Now, doubling the capacity represents a huge effort and will take time, you say. But, if you are aware that technological progress proceeds exponentially, you must realize that we aren't that far away from this situation anymore. The situation will be a vastly different one five years from now.


Technological advances in the medical sector are enormous. But for the moment they are taking place behind closed doors. The basic paradigm shift consists of research moving from a trial-and-error approach to a calculating, model-driven methodology. Decoding the genome and the work based on that already enables us to grow and use body parts.

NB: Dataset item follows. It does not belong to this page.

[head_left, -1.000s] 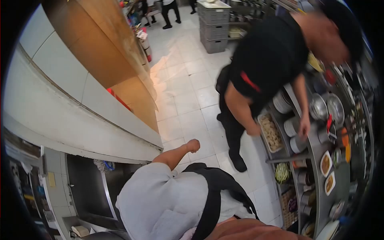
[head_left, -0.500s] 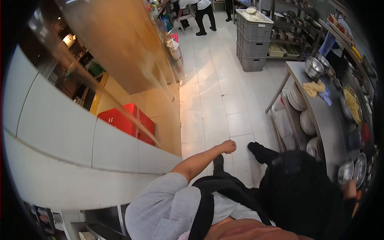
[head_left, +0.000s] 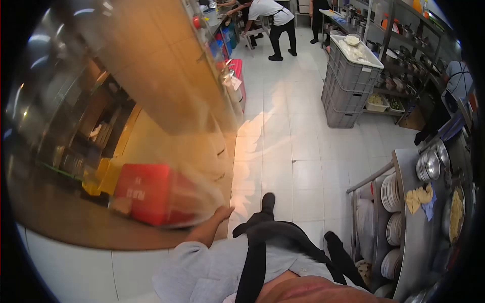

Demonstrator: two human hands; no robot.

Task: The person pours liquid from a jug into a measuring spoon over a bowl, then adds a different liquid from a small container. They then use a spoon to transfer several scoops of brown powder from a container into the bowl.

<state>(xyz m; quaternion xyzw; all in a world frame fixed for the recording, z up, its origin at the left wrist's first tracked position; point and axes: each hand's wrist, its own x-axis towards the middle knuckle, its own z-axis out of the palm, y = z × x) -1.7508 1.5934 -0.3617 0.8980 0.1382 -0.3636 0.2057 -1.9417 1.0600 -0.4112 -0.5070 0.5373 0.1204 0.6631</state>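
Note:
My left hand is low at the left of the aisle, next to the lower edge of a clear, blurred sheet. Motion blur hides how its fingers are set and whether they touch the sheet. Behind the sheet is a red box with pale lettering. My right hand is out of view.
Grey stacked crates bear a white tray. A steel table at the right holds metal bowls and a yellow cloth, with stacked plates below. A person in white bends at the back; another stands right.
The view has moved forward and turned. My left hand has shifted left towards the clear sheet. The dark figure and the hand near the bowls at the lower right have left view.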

For example, there are already more than ten people worldwide whose lives have been saved by tracheae created by cultured stem cells. And more promising active substances have been developed during the past five years than ever before.

It is therefore only a question of time before medicine awakens from its Cinderella sleep of estimating, trying and failing as well as its more brute-force methods and moves up to a clear and reliable methodology that will improve the lives of all of us. I know it might sound ungrateful and crass, but it's apparent, that with the majority of serious illnesses, physicians unfortunately have only a limited idea about what is really going on with the patient. Chemotherapy, for example, isn't really a sophisticated form of therapy, but rather an attempt to bludgeon ants moving on an expensive tile floor with a baseball bat. In my personal experience good doctors will admit this, even if it's hopeless. So here we are also facing cultural change.

And now?

I think businesspeople have enormous opportunities in all four sectors mentioned above. Established market players are stuck in a rut and, for the most part, don't recognize these chances. If I were invested in such companies I would reduce my investments and instead invest in companies that are looking to conquer these markets with new technology. This seems risky at first glance, but midterm it's worthwhile by comparison because the traditional players will continue to lose in value. So place your bets on the right horse at the right time.